■ Exercise
The lines below are to be quoted exactly, from the first through the one that contains "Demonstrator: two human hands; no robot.".

■ Provided data
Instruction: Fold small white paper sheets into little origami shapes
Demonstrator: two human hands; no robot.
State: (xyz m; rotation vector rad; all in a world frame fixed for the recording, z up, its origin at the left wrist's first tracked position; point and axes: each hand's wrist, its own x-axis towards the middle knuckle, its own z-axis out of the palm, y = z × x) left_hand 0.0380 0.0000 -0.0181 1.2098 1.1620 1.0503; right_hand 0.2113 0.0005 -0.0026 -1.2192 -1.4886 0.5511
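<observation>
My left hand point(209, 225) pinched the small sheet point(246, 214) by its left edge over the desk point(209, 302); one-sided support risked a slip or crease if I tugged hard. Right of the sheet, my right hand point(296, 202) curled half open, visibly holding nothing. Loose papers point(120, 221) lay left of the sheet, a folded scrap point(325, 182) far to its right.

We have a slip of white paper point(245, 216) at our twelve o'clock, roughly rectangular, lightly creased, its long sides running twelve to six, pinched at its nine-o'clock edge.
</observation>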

■ Written answer
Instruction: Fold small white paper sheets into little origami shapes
Demonstrator: two human hands; no robot.

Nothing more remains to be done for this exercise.